I decided the best way to tackle this would be to convert the site to a one-page format, with scrolling content. This meant that, in the true essence of what a portfolio is intended to be, the information is easily accessible by the user, and minimal interaction is required to view the content. Besides, with only two more pages on top of the index it doesn’t make logistical sense to have links navigating away from the index when the same information can be accessed with a quick scroll. It could be argued also that any potential employers looking at my portfolio would much prefer to be able to have a quick flick down the site and see the work I’ve chosen to showcase than to click links, back and forth, and look for the content. I recognised my own shortcomings, condoled my designer’s pride, and devised a plan for improvement.
The only real change planned here was the lack of a secondary navigation header as was the case in my previous design, as well as using a texture or photo for the background. The one used here was a render I made in CINEMA 4D using arrays and cloners – which I blurred in Photoshop to give the effect of the content being at the foreground, as well as for legibility of the content itself – a common procedure in digital design and on many artistic websites.

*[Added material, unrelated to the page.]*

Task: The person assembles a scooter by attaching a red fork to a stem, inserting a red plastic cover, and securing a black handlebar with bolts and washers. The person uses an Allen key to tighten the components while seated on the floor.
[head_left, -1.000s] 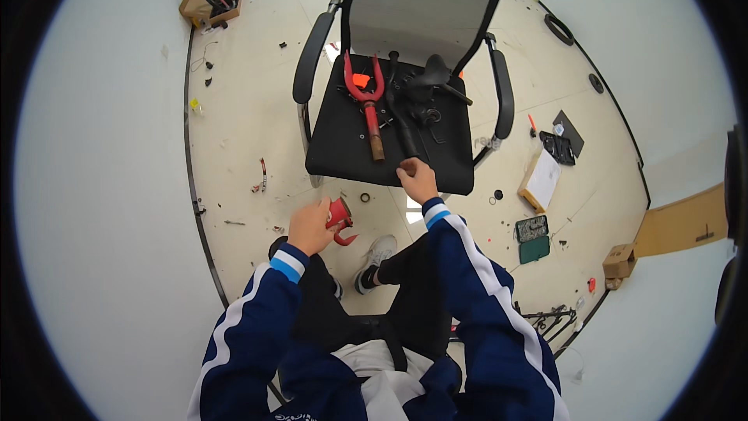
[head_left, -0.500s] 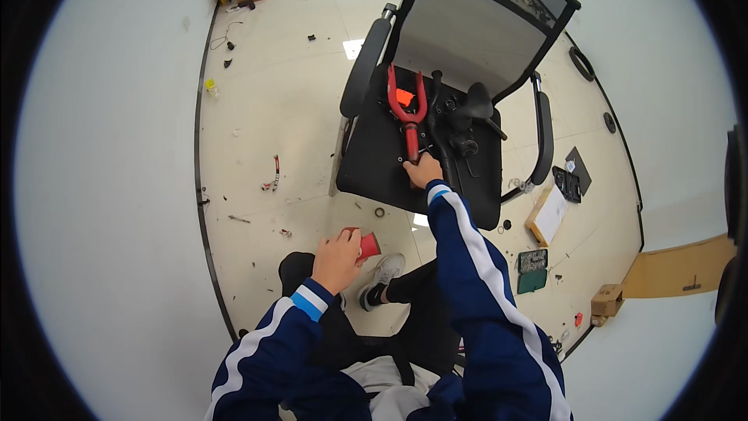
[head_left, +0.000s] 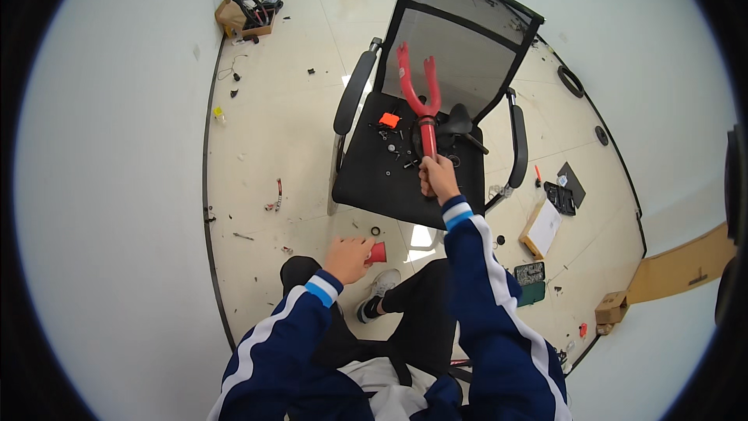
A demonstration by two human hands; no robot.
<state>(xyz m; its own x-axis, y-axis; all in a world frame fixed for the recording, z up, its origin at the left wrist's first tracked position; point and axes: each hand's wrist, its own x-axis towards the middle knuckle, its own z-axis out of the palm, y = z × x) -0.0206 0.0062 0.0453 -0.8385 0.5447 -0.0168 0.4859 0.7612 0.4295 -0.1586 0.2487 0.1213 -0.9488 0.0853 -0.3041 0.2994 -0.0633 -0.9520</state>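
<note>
My right hand (head_left: 439,178) is closed around the lower tube of a red bicycle fork (head_left: 425,107). The fork is raised over the black chair seat (head_left: 370,179), its two prongs pointing away from me toward the mesh backrest. Above my lap, my left hand (head_left: 348,260) grips a short red cylindrical piece (head_left: 378,252); the fingers cover part of it, and its exact kind is unclear. On the seat lie a bright orange item (head_left: 389,120), several small metal parts and a black bicycle saddle (head_left: 458,121), partly behind the fork.
Armrests (head_left: 356,92) flank the seat. To the right on the floor are a green case (head_left: 531,291), a white-topped board (head_left: 543,228) and a black tool case (head_left: 559,198). A cardboard box (head_left: 254,27) stands far left. Small parts lie scattered along the left wall.
My right hand has lifted the fork off the seat and shifted slightly right with it. My left hand still holds the red piece, now turned a little. The view has tilted somewhat.
</note>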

Other changes I plan to include will be the conversion of all hyperlinks to other files on the server (other pages) to anchor links, within the same page. However doing this will mean I need to use jQuery to produce smooth scrolling once the user clicks the link, down to the where the relevant anchor is placed. Not doing this not only could confuse the user when the viewport changes without changing page, but enabling smooth scrolling lets the user see where they are in the page, giving them a sense of direction and thus, informing them of content they may have scrolled past and as such, may want to look back upon afterwards. I plan to include arrows of a similar function that will return the user to the top of the page too, for general usability.

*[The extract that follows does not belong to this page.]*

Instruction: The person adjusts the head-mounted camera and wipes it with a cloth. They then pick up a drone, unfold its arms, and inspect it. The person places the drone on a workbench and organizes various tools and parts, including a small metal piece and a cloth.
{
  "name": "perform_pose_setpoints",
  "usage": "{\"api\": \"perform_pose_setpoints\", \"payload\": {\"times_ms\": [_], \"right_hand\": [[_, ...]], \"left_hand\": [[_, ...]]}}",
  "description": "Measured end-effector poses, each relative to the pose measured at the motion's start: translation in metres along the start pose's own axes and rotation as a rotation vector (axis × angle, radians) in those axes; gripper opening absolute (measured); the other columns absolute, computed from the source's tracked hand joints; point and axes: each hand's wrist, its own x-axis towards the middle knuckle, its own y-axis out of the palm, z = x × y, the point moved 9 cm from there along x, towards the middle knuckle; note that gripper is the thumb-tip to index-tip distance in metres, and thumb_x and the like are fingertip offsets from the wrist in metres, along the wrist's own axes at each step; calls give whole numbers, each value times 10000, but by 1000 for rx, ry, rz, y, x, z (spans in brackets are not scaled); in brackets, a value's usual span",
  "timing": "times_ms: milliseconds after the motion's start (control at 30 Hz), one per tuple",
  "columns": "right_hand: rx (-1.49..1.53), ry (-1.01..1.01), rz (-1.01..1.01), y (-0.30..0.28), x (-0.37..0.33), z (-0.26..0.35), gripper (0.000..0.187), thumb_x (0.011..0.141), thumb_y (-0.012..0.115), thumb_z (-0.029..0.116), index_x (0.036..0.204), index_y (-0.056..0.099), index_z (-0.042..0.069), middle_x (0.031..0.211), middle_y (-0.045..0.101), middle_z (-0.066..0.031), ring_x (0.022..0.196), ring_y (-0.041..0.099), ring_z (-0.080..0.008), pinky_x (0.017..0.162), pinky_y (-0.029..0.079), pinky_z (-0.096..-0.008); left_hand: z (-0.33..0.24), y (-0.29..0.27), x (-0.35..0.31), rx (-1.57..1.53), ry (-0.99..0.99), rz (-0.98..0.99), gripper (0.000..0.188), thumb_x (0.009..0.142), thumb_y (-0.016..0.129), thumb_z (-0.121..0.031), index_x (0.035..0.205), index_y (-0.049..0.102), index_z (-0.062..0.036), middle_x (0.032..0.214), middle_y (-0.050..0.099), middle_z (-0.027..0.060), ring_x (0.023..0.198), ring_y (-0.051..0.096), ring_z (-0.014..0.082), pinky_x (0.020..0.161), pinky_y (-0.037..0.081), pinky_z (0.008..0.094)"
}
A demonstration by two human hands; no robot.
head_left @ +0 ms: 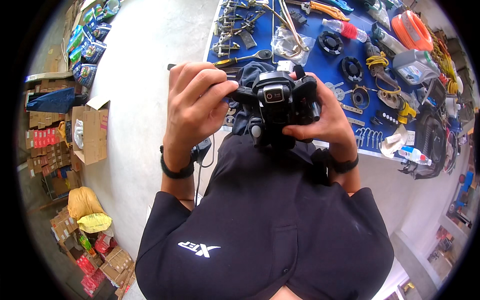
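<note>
Close in front of my chest is a black folding drone (274, 111) with a silver-rimmed panel on its body. My right hand (327, 117) wraps round its right side, thumb pressed on the lower body. My left hand (197, 102) pinches the end of the arm (245, 93) that sticks out on the drone's left. Behind the drone, a dark blue-grey cloth (254, 72) lies partly hidden at the table's near edge. A ratchet wrench (250, 57) with a yellow-and-black handle lies just beyond my left hand.
The blue-topped table (312, 62) carries black round discs (352, 68), a red-labelled bottle (345, 30), an orange hose coil (411, 31), a grey jug (415, 66), a yellow-corded power tool (380, 67) and several metal hooks (369, 137). Cardboard boxes (90, 135) and sacks (85, 202) stand at left.
</note>
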Motion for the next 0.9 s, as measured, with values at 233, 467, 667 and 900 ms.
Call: {"api": "perform_pose_setpoints", "payload": {"times_ms": [233, 467, 667, 900], "right_hand": [[105, 15, -104, -8, 2, -8, 771, 596, 940, 157, 1247, 548, 27, 1063, 656, -56, 1019, 619, -145, 922, 493, -300], [105, -52, -249, -18, 1, 3, 748, 593, 951, 84, 1212, 533, 40, 1085, 656, -65, 1058, 632, -148, 900, 520, -288], [143, -184, -164, 0, 5, 5, 749, 643, 941, 79, 1255, 508, 69, 1151, 650, -96, 1116, 642, -191, 966, 515, -324], [-68, -145, -186, -2, 0, 20, 586, 684, 896, 67, 1196, 611, 60, 1114, 691, -121, 1077, 682, -241, 916, 538, -345]], "left_hand": [[6, -9, 1, 44, -81, -125, 477, 653, 659, 32, 1108, 691, -110, 1123, 625, 58, 1107, 581, 292, 931, 428, 410], [41, 4, -35, -415, -471, -165, 277, 794, 755, -54, 1022, 607, 1, 908, 589, 95, 878, 572, 192, 820, 437, 296], [26, 55, -16, -843, -511, 44, 748, 607, 950, -176, 1251, 605, -17, 1185, 669, 124, 1161, 623, 249, 984, 485, 351], [25, 63, -19, -926, -502, 78, 710, 629, 931, -110, 1245, 585, -40, 1231, 648, 116, 1174, 612, 230, 987, 487, 354]]}}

Other issues to consider would be usage prompts in general for users who may be alien to the idea of a one page website, as they are a relatively new concept with the exception of Facebook, Twitter, etc, as well as other features my old site was missing such as social media icons, any reference whatsoever to animations that I have worked on, as well as contact information. I plan to produce a short showreel, 30 seconds to a minute, to showcase animations I have worked on as they have often been smaller pieces intended to be part of a bigger project that I have collaborated on – so hence would not be as prominent on their own. In addition to this, users may not be inclined to watch each animation separately in the same way one would view each static image separately, as they take longer to view. A showreel might solve this problem by running through them in a brief, succinct manner.